As for the quips about forest writing, I say booya! A 20 room forest area can be daunting, but I assure you there -are- 20 different ways to say the exact same thing. Further - if the forest is 10 rooms long by 4 rooms deep, the view from the westernmost room is going to be much different from the view on the east. Consider the horizon line. What's there? A mountain range? A valley? An ocean? A desert? There's -something- out there, even if it's just "the end of the world." In each room in the forest, the reader has a different vantage point of that horizon.

In object-oriented code, IMBED! Imbed objects in each room description! Since I'm on a roll with forests, we'll stick with that. If "this" room has an unusual bush that bears a rare flower, imbed a bush object. Make it sniffable. If it has thorns, make it so that if you try to pluck the flower you get pricked! If "that" room is less dense of trees than most of the other rooms for some reason, perhaps add an imbedded "grass" object that people can sit on, picnic on. Include a few dozen atmospheric echoes of ants running in and out of a tiny anthole, or the sound of small animals scurrying through the distant wood. Maybe a squirrel (or whatever cute thing that could possibly be feral but for now is just cute in your game) peeks out from behind a tree, takes a furtive sniff, and scampers back up and out of sight.

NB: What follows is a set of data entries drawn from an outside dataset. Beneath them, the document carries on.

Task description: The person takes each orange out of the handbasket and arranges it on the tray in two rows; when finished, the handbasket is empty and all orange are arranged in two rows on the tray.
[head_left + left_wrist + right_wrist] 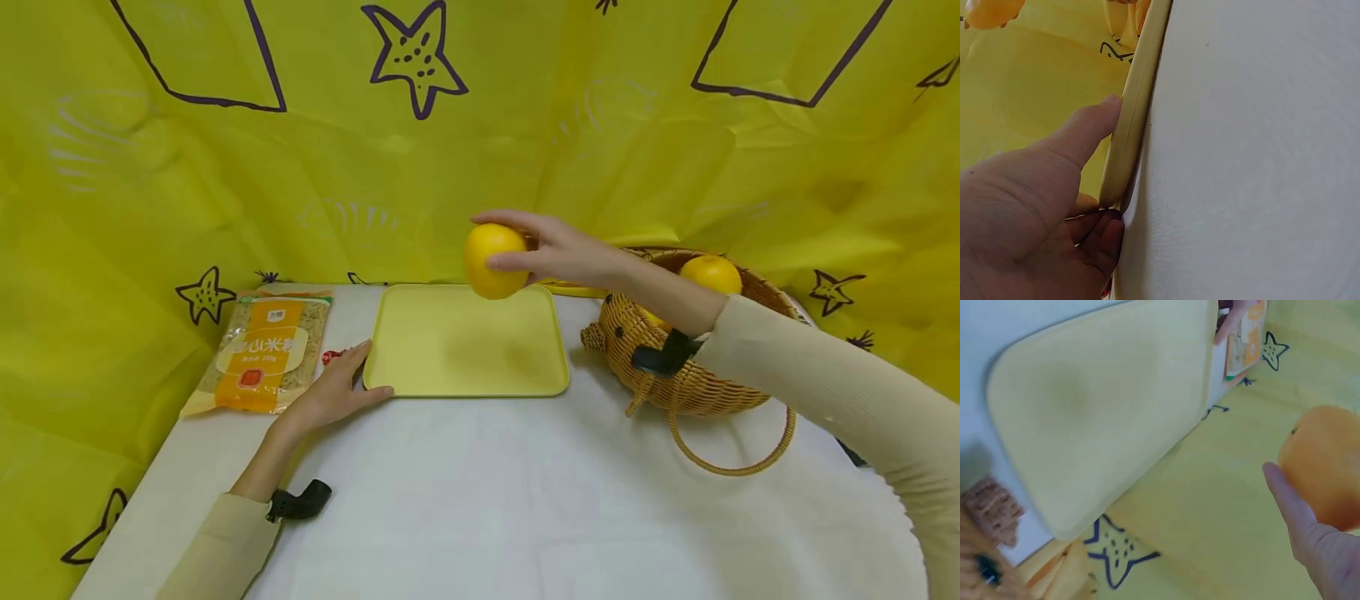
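Note:
My right hand (562, 250) grips an orange (483, 248) between thumb and fingers. It holds the fruit up above the far edge of a pale yellow tray (457, 346), with the yellow backdrop behind. In the right wrist view, the thumb lies along the side of the orange (1329, 462). At the tray's near left corner is my left hand (337, 390). The left wrist view shows its thumb against the tray rim (1130, 125) and the other fingers curled at the corner. Nothing lies on the tray's surface.
A pig-shaped wicker basket (697, 392) stands right of the tray, its handle hanging toward the front; another orange (712, 273) sits inside. To the left lies a packet of dry noodles (251, 350), with a small red object (330, 357) beside it. Yellow patterned sheeting (480, 125) rises behind the table.

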The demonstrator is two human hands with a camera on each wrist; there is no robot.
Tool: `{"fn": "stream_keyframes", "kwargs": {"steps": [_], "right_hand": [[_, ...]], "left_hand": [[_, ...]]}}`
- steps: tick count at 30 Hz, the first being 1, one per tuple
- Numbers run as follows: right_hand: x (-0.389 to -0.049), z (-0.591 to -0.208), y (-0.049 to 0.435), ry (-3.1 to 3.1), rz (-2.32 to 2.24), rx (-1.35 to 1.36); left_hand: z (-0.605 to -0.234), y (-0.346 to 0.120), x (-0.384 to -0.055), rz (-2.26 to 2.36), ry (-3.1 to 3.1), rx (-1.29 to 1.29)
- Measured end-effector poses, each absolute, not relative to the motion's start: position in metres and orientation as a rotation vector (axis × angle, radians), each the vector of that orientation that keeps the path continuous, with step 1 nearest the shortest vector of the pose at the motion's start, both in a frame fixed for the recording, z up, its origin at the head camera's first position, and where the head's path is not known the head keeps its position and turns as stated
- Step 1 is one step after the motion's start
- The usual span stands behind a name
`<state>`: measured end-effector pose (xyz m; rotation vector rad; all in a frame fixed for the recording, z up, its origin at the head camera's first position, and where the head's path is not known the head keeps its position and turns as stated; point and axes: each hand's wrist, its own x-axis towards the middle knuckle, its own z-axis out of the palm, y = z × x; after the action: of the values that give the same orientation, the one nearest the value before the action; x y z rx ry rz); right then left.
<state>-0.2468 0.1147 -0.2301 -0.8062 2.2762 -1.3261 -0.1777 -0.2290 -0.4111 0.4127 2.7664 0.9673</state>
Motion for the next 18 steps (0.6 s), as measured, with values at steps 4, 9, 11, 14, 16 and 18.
{"fn": "stream_keyframes", "kwargs": {"steps": [4,9,11,14,16,18], "right_hand": [[-0.255,-0.233,0.095,2.302,-1.314,-0.831],[-0.269,-0.233,0.076,2.278,-1.351,-0.908],[-0.275,-0.233,0.069,2.262,-1.361,-0.938],[-0.281,-0.235,0.059,2.233,-1.377,-0.95],[-0.285,-0.238,0.053,2.217,-1.401,-0.945],[-0.288,-0.243,0.048,2.211,-1.431,-0.942]], "left_hand": [[-0.412,-0.23,-0.178,0.961,2.764,0.398],[-0.412,-0.231,-0.18,0.966,2.762,0.416],[-0.411,-0.231,-0.18,0.968,2.767,0.418],[-0.411,-0.232,-0.181,0.978,2.761,0.413],[-0.412,-0.232,-0.18,0.986,2.755,0.407],[-0.414,-0.232,-0.18,0.995,2.749,0.406]]}}
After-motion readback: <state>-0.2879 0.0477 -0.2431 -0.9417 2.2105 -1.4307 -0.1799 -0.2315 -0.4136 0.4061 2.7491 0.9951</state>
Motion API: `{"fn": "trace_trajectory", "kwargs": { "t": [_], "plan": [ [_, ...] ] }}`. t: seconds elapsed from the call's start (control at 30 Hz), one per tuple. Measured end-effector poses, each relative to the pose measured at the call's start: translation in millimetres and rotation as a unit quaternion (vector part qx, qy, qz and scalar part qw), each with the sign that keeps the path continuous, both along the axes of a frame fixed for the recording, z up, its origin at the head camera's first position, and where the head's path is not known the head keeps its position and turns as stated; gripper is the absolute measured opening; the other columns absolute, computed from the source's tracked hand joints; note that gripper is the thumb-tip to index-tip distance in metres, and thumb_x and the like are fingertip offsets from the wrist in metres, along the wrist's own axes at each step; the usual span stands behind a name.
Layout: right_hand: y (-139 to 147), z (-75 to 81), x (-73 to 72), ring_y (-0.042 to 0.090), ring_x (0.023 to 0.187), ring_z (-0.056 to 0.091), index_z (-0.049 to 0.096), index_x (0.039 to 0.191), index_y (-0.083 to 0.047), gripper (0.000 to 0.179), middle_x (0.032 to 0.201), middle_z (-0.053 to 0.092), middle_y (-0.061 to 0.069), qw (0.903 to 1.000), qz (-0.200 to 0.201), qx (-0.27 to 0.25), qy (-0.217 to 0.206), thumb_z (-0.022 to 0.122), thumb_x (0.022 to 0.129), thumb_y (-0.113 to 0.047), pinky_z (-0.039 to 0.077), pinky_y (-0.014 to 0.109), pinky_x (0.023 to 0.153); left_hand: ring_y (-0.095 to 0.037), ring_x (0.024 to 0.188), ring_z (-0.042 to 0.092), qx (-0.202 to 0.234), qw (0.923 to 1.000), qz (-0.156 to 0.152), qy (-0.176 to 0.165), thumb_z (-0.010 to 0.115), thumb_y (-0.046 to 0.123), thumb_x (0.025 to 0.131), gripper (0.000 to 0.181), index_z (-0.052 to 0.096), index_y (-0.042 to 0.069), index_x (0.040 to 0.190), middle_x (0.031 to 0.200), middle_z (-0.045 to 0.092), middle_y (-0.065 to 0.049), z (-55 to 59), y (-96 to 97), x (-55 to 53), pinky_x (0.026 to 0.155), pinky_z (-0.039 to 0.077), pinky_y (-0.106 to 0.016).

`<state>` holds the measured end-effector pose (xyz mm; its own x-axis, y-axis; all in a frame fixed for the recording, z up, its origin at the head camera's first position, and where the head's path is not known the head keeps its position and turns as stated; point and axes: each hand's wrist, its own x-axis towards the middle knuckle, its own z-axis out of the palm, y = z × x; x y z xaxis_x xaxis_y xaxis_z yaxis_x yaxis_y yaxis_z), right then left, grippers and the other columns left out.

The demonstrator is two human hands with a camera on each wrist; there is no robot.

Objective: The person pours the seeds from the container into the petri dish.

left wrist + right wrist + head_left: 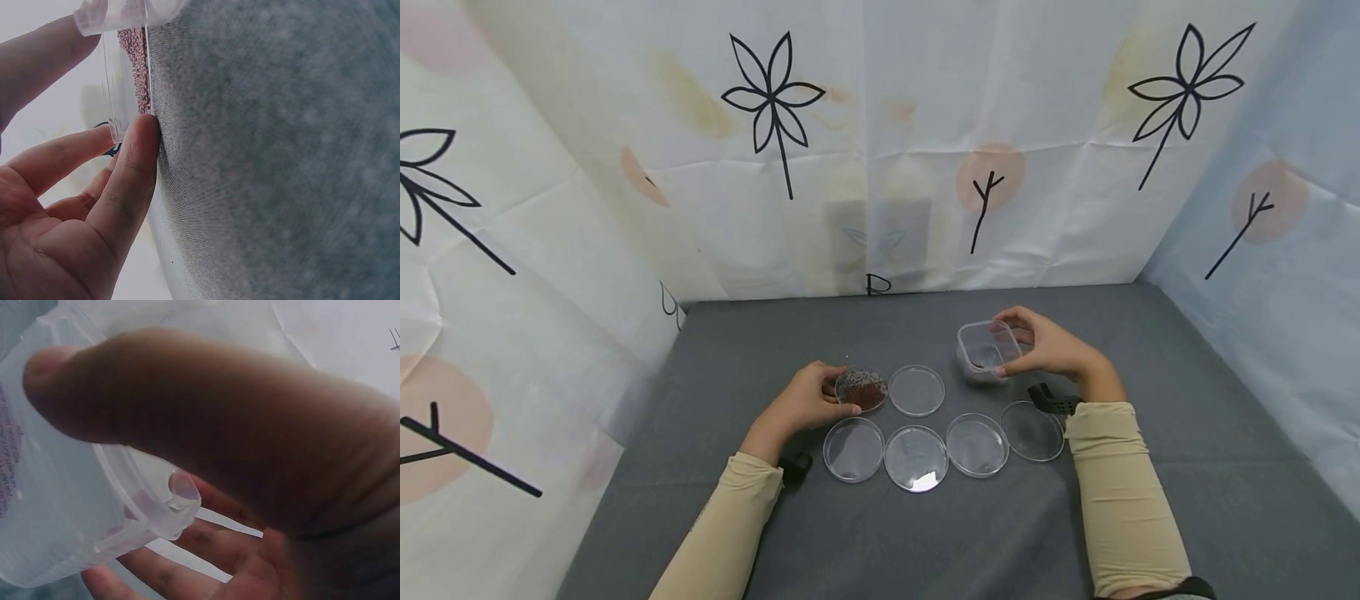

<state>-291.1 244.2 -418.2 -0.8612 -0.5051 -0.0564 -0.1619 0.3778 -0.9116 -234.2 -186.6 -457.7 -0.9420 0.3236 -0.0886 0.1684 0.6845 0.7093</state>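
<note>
Pinching its rim between thumb and fingers, my left hand seems from here to steady the round clear dish of reddish-brown grains beside an empty clear dish; my right hand grips a square clear plastic tub, presumably for control.

6 rd clr dishes, 1 of these w/ brn grains. 1 sq clr tub. 2 hands, 2 tan sleeves, 2 blk wrist devices. 3 blk flower outlines (1 part. cut off), 3 twig outlines.
</note>
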Motion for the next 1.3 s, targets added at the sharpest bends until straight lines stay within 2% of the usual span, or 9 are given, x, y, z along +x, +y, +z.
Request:
{"fn": "trace_trajectory", "kwargs": {
  "t": [0.4, 0.67, 0.9, 1.03, 1.1, 1.3],
  "plan": [
    [8, -8.1, -0.6, 0.053, 0.155, 0.031, 0.034, 0.154, 0.008, 0.088, 0.158, 0.038, 0.032, 0.9991, 0.015, -0.01, -0.04, 0.087, 0.083, 0.006, 0.052, 0.052, 0.111, -0.031, 0.111, 0.069, 0.006, 1.0, 0.001, -0.003, 0.09, 0.023, 0.089, 0.076, 0.056, 0.001, 0.153, 0.136, 0.059, -0.022, -0.3, -1.0, 1.5, 0.089, 0.063, -0.041],
    [7, -6.4, 1.7, 0.052, 0.154, 0.034, 0.034, 0.157, 0.005, 0.089, 0.161, 0.04, 0.028, 0.9989, 0.025, 0.038, -0.011, 0.087, 0.087, -0.006, 0.045, 0.064, 0.115, -0.032, 0.111, 0.07, 0.006, 1.0, 0.004, -0.007, 0.09, 0.023, 0.088, 0.076, 0.056, 0.002, 0.153, 0.136, 0.058, -0.022, -0.1, -1.1, 1.8, 0.088, 0.063, -0.041],
    [7, -2.4, 4.4, 0.053, 0.154, 0.033, 0.031, 0.162, 0.001, 0.092, 0.164, 0.037, 0.03, 0.9979, 0.028, 0.057, -0.013, 0.086, 0.088, -0.008, 0.04, 0.067, 0.117, -0.031, 0.111, 0.07, 0.007, 0.9999, 0.005, -0.007, 0.09, 0.023, 0.089, 0.075, 0.056, 0.003, 0.153, 0.136, 0.059, -0.021, -1.1, -0.4, 1.2, 0.089, 0.063, -0.041],
    [3, 2.3, 6.5, 0.055, 0.156, 0.027, 0.03, 0.164, -0.002, 0.096, 0.168, 0.032, 0.03, 0.9958, 0.02, 0.088, 0.016, 0.087, 0.088, -0.015, 0.031, 0.07, 0.122, -0.031, 0.111, 0.07, 0.01, 0.9999, 0.006, -0.011, 0.09, 0.022, 0.089, 0.075, 0.056, 0.003, 0.153, 0.135, 0.059, -0.021, -1.7, -0.2, 1.8, 0.089, 0.063, -0.041],
    [-2, 6.0, 7.6, 0.054, 0.158, 0.023, 0.031, 0.165, -0.004, 0.097, 0.169, 0.031, 0.027, 0.9933, 0.01, 0.106, 0.044, 0.089, 0.088, -0.021, 0.026, 0.072, 0.124, -0.03, 0.11, 0.07, 0.009, 0.9999, 0.007, -0.01, 0.09, 0.023, 0.089, 0.076, 0.056, 0.003, 0.153, 0.134, 0.059, -0.021, -2.3, -0.3, 1.4, 0.089, 0.063, -0.041],
    [-33, 15.3, 11.7, 0.046, 0.159, 0.027, 0.038, 0.164, -0.013, 0.1, 0.17, 0.034, 0.019, 0.9809, -0.001, 0.158, 0.113, 0.092, 0.083, -0.036, 0.029, 0.073, 0.121, -0.028, 0.107, 0.07, 0.005, 0.9999, 0.008, -0.008, 0.09, 0.023, 0.088, 0.075, 0.057, 0.003, 0.153, 0.133, 0.059, -0.021, -1.9, -0.4, 0.5, 0.088, 0.063, -0.039]
  ]
}}
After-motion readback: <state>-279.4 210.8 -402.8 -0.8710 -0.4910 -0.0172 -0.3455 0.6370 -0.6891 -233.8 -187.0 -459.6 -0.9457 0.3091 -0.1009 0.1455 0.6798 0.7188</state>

That brings me to atmosphere echoes: If you're going to include them, include as many as possible. The "tick" of the game that makes these things show up are going to annoy the heck out of your reader if they're stuck seeing the same 2 or 3 over and over again. 20 echoes -per room- is not unreasonable, even if half of them are repeated in conjoining rooms. If you can't think up that many, just don't do it at all. Your readers will thank you.

That's all I have for now, as I read the first page and most of the people there covered the other things I would've mentioned.